What the task asks
Search the data for the word "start" and copy each line that has it.

┌─ Given data

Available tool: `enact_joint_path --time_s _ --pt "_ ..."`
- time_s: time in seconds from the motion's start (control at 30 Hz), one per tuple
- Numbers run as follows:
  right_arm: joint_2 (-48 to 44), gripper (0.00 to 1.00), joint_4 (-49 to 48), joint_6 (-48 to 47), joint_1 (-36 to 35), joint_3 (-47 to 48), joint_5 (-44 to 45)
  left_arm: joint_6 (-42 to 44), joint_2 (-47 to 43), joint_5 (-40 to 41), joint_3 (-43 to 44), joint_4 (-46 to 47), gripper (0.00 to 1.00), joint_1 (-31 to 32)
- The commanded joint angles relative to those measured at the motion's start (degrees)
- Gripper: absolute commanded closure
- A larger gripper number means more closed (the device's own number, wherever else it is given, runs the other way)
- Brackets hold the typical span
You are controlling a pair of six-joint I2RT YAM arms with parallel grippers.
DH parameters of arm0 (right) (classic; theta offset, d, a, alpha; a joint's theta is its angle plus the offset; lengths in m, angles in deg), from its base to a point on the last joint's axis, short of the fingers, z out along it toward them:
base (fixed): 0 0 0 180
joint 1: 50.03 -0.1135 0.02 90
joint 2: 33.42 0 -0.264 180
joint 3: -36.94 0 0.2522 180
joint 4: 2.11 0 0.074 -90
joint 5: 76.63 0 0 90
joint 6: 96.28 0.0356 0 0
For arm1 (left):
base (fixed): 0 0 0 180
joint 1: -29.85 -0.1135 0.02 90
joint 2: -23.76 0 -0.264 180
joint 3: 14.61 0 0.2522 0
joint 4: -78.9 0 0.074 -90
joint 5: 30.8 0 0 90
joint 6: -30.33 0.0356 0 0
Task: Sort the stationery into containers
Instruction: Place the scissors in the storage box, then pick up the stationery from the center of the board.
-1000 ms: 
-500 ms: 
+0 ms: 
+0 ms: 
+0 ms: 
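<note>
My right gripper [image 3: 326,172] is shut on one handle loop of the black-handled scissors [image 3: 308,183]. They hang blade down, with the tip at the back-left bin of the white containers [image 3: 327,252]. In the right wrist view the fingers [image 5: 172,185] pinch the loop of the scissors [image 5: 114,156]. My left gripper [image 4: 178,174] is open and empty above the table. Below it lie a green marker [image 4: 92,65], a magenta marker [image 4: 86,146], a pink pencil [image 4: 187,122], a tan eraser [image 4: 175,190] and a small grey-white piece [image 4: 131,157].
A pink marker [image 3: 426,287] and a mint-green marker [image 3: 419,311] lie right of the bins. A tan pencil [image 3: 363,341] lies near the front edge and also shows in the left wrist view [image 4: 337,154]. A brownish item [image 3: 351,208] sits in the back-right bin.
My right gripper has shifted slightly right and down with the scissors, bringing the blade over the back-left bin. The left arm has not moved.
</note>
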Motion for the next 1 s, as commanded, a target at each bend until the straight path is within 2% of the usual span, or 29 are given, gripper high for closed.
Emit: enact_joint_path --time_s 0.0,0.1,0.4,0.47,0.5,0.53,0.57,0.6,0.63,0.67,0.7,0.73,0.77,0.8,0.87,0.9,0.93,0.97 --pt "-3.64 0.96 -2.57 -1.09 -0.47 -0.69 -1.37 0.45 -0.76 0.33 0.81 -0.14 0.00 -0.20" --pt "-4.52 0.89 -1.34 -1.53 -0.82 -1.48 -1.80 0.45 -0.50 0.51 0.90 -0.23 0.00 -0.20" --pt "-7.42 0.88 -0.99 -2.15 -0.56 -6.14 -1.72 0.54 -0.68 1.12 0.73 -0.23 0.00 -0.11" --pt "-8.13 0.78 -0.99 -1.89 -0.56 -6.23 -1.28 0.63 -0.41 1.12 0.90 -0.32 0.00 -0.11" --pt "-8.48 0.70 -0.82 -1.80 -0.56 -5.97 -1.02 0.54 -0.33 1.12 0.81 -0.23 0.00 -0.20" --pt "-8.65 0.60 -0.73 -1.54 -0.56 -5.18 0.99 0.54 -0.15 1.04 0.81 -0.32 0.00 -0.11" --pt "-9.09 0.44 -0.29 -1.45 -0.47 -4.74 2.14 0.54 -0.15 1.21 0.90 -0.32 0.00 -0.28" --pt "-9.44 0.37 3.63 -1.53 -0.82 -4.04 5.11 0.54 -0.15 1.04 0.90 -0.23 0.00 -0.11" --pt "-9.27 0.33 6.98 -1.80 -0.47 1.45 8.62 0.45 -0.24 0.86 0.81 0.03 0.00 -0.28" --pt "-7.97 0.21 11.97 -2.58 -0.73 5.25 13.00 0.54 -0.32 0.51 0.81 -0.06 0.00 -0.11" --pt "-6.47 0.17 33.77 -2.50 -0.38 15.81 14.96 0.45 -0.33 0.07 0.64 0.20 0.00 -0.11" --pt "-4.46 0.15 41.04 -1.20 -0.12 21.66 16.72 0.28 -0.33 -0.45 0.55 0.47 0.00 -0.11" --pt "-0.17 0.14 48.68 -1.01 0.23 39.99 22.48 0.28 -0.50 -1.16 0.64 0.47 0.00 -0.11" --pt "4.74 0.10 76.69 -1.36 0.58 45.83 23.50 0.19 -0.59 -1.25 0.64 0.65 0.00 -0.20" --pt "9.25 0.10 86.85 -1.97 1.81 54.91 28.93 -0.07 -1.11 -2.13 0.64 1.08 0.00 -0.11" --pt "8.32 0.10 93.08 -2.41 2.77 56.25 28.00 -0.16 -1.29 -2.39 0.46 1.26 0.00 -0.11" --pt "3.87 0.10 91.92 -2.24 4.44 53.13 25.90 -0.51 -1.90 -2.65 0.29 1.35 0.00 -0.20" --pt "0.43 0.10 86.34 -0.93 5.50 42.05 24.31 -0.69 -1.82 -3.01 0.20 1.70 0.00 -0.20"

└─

Exercise response
- time_s: time in seconds from the motion's start (control at 30 Hz), one per tuple
- The commanded joint angles relative to those measured at the motion's start (degrees)

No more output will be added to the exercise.